Guiado por uma narração que amplifica o eu-personagem, imergindo nas memórias e explorando os conflitos emocionais através do conhecimento de uma história, chegamos até a história de um homem que, após perder a esposa, parte sozinho por uma caminhada em busca de compreender o próprio luto, através de uma viagem de volta a uma cidade da conhecida rota ecológica dos milagres: Porto de Pedras, em Alagoas.
Selecionado para a ‘Mostra Brasil 1 – Álbuns Incandescentes’ de um dos maiores festivais de curtas-metragens do planeta, o, já mencionado Kinoforum, O Mapa em que estão meus Pés encontra sua poesia em um emaranhado fascinante entre o fato e a imaginação. Ao explorar uma história da própria família, o diretor abre o coração e apresenta sua memória afetiva potencializada pelo super-8, unindo seu entendimento do concreto dos acontecimentos ao que surge e envolve o complexo abstrato das dores que insistem em permanecer abertas.
Há muitas formas de você se identificar com este projeto.
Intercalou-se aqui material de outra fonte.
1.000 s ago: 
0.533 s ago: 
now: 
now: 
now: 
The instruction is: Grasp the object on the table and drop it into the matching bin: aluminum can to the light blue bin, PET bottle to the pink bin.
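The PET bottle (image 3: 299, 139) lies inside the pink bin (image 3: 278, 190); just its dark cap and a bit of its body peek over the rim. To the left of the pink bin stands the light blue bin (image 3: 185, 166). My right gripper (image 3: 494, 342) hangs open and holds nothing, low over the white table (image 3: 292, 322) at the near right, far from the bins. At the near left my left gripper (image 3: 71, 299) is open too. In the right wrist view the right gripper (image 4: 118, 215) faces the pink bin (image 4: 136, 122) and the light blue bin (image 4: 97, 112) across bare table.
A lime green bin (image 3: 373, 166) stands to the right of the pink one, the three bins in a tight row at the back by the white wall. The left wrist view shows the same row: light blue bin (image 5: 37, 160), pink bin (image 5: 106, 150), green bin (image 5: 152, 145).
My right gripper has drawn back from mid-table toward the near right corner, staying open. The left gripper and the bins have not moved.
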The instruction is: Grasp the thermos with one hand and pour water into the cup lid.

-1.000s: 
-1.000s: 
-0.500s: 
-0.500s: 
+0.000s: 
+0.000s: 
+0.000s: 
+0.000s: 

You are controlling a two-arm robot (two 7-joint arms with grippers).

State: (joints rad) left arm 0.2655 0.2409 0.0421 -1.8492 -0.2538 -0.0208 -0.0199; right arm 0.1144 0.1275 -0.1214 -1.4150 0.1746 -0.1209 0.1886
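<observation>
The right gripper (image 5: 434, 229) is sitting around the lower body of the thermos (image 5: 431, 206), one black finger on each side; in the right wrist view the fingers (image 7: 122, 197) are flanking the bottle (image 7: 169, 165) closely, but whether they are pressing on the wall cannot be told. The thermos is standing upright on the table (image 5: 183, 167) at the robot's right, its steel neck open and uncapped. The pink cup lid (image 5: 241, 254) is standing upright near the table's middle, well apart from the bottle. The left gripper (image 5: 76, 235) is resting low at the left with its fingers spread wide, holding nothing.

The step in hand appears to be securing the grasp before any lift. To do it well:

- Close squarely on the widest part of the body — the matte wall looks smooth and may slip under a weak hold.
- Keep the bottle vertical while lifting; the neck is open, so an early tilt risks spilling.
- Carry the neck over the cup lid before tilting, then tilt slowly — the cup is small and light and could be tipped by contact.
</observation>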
Nos desabafos em forma de saudade, a tristeza encontra a esperança nas lembranças do passado, como uma última chama acesa sobre o desejo de ir ao encontro desse lembrar. A relação com o lugar, vira um ponto-chave, funcionando como uma mola propulsora e um alicerce da relação entre tempo e espaço. Tudo isso é distribuído em uma montagem eficiente e organizada, que atinge seus significados, desabrochando a reflexão para vários cantinhos que se abrem ao longo de 13 minutos.